Whiteness on the Border by Lee Bebout

Whiteness on the Border by Lee Bebout

Author:Lee Bebout
Language: eng
Format: epub
Tags: LIT004050 Literary Criticism / American / Hispanic American
Publisher: NYU Press


White Benevolence and American Messianism in The Magnificent Seven

Even as the white saviorism of Giant and the Macario García case was inflected with nationalist impulses in the militaristic framing of the diner scene and the debate surrounding anti-Mexican discrimination and American ideals, white saviorism takes other nationalist forms as well. Consider the long-standing cinematic and political trope of (white) Americans intervening on behalf of oppressed communities abroad. For example, Clint Eastwood’s unnamed stranger in A Fistful of Dollars (1964) single-handedly liberates a Mexican town from rival gangs: one consisting of Mexicans and one of white Americans. Such a narrative takes the white saviorism epitomized in Giant and turns it outward, beyond the U.S. borders, and transforms it into a global posture. It is through such a maneuver that white saviorism intersects with and reinforces the impulses of U.S. interventionism. One of the most famous incarnations of this trope is John Sturges’s 1960 The Magnificent Seven.

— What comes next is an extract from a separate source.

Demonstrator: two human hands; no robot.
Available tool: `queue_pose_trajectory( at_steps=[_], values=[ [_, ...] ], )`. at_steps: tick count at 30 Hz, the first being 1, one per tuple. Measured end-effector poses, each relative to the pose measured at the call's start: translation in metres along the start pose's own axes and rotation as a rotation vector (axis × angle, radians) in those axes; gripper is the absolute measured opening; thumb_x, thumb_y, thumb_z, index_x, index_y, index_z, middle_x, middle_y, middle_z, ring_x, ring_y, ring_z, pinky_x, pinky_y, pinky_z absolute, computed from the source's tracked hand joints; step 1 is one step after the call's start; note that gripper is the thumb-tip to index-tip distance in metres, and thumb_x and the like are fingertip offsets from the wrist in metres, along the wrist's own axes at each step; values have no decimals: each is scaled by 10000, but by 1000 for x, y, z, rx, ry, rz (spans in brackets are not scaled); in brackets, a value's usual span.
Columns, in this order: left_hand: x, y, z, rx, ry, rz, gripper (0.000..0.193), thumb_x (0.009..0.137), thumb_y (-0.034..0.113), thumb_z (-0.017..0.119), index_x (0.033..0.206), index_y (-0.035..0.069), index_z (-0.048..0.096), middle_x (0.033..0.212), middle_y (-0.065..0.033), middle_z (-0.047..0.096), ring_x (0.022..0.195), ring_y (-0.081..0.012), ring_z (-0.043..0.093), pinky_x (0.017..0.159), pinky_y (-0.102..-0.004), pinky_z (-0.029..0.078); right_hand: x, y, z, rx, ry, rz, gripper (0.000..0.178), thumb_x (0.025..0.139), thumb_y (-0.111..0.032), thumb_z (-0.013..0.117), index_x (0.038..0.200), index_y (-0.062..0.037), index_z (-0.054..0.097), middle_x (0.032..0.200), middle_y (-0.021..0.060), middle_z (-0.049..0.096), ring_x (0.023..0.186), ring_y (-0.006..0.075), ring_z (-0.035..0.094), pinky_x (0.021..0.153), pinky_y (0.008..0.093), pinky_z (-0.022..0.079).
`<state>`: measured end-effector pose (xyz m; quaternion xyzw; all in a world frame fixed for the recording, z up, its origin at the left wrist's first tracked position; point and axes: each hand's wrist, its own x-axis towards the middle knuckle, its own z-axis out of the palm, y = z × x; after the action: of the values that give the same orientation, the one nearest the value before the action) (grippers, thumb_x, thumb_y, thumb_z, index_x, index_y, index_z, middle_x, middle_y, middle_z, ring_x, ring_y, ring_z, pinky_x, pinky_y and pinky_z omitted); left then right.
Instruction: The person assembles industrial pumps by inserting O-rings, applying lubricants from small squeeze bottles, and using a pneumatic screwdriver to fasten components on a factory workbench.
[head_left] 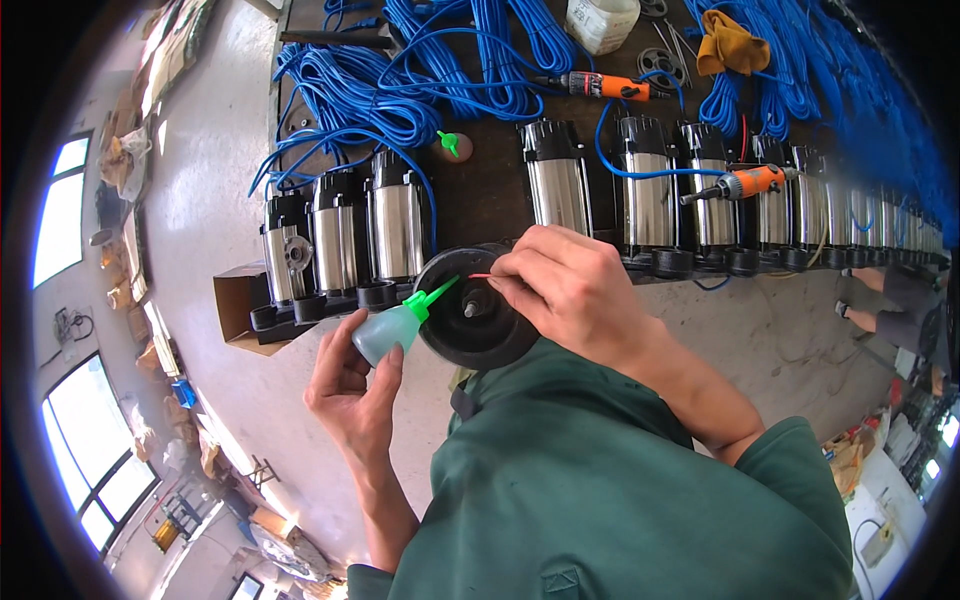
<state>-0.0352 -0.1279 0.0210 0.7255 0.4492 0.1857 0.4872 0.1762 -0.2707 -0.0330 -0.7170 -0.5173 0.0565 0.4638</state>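
In my left hand (352, 388) I hold the squeeze bottle (388, 334), loosely wrapped, its long axis slanting up-right, green nozzle (436, 293) pointing away from my grip over the round black part (462, 335) between my hands. My right hand (580, 290) pinches a thin red piece (480, 276) near the nozzle's tip.

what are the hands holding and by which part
Left hand: squeeze bottle, by its rounded body. Right hand: thin red piece, pinched behind its visible tip.
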Motion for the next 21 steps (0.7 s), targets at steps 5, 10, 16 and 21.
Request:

Set in 1880s Mexico, The Magnificent Seven is a story of a Mexican farming village that lives under the threat of a bandit named Calvera and his forty men. As the film opens, the bandits rob the town, and the villagers of Ixcatlan debate what they should do. The village elder tells them to fight, go to the border where guns are “plentiful,” and purchase the weapons needed to drive off Calvera and his men. When three villagers travel across the border to the United States, they meet Chris (Yul Brynner), who convinces them it would be cheaper and smarter to hire gunmen. As they agree, Chris assembles a premier team of gunslingers to rid the town of the lawless bandits. The heroes travel to Mexico, arm and train the townsfolk, fight Calvera and his men, are betrayed by the villager Zotero, defeat the bandits, and importantly transform the village by giving the farmers the courage to fight for themselves.

This iconic Western is a revision of Akira Kurosawa’s 1954 Seven Samurai. The Magnificent Seven shares many elements of Kurosawa’s original where a village of Japanese farmers face starvation at the hands of a band of forty marauding bandits. The villagers’ only recourse is to hire a group of samurai to defend them. The Magnificent Seven’s shift from samurai to predominantly white U.S. gunfighters does more than transform a film about medieval Japan into a popular Western. This maneuver fundamentally alters the tale by overlaying a national-racial system of meaning onto a story that originally interrogated social caste. That is, the Western repositions the narrative in a different discursive context wherein a tale of courage and honor accrues racialized and nationalist dimensions as the mostly white embodiments of U.S. masculinity intervene abroad to allegedly ensure safety and spread freedom.

Here the dynamics of whiteness and U.S. nationalism converge again. As Steve Martinot has argued, white supremacy and American exceptionalism share a common cultural structure—both are charged with virtue and impunity. Together these attributes form the basis for the messianism that underwrites discriminatory treatment at home and imperialist actions abroad.